# Can you use queens say...from a first hive



## illinoisguy (Sep 4, 2011)

and introduce them to a second hive? One of the local bee people said it is best to buy a new one......thoughts???

THANKS


----------



## alleyyooper (Apr 22, 2005)

If you take the queen out of hive number 1 and put her in a queen less hive number 2 she will probably be killed unless you cage her for 4 or 5 days but it can be done.
But then you end up with a queen less hive number 1 so I see no point. Put eggs in hive number two and they will raise a queen.

So you do not have to buy a second queen.

 Al


----------



## Terri (May 10, 2002)

what Alleyyooper just said.

If you move the queen then you have to cage her with few young bees to care for her, as well as with soft candy to feed them, for days. And, the old hive will be queenless and so they will make a new queen. 

It is easier for man and bees alike if you simply give the queenless hive a frame with some eggs on it: the second hive will simply make a new queen themselves.

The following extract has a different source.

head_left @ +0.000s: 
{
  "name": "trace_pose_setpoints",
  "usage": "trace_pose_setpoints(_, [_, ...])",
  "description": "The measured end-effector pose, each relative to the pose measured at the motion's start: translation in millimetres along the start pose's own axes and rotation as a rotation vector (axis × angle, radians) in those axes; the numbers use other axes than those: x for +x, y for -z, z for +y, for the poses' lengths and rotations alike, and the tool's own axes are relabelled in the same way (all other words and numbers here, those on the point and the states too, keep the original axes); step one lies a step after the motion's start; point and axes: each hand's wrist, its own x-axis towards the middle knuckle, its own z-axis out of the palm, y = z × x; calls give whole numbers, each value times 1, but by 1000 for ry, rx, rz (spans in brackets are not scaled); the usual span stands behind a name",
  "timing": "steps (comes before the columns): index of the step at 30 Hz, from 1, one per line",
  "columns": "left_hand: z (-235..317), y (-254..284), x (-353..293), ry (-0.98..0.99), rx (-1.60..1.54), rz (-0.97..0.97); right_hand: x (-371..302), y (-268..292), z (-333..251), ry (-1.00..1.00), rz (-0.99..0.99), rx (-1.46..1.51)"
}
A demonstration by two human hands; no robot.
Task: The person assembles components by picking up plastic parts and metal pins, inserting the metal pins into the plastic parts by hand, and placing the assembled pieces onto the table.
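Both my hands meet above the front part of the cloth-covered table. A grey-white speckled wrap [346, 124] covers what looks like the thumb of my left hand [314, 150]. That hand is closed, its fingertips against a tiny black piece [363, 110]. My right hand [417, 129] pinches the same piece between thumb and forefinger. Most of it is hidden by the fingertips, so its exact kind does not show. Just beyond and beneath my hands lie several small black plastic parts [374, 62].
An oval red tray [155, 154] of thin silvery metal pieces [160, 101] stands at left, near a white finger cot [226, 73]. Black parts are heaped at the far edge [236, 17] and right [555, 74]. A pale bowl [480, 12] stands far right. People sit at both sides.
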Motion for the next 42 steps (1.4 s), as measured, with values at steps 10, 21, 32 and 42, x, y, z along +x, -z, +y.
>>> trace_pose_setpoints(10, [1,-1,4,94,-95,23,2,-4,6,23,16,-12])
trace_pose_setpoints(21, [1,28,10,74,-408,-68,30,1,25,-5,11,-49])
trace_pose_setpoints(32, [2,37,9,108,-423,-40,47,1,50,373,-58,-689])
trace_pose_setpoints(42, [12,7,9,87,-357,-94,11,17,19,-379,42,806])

The difference between a worker and a queen is what they are fed. So, as long as the hive has some eggs, the hive can make a queen whenever they are queenless or whenever the existing queen is getting old.


----------



## marusempai (Sep 16, 2007)

Or you can merge a queenright hive and a queenless hive - yes? I seem to remember you put a couple layers of newspaper in between?


----------



## Terri (May 10, 2002)

marusempai said:


> Or you can merge a queenright hive and a queenless hive - yes? I seem to remember you put a couple layers of newspaper in between?


Yes, I have done this.

I used just one layer of newspaper, and I cut a small slit to make it easier for the bees to get a grip on the paper. It worked very well!


----------



## alleyyooper (Apr 22, 2005)

As said a queen can be reared from Eggs, But you have to have drones to mate her or she will be about as use full as a laying worker.
You can and I have did it put down a sheet of news paper on a open hive and set the other queen less hive above it.

I also have made a cage out of 1/8 inch hardware cloth placed the queen inside it with out workers. they were able to feed her thru the screen and she was laying the second day.



 Al


----------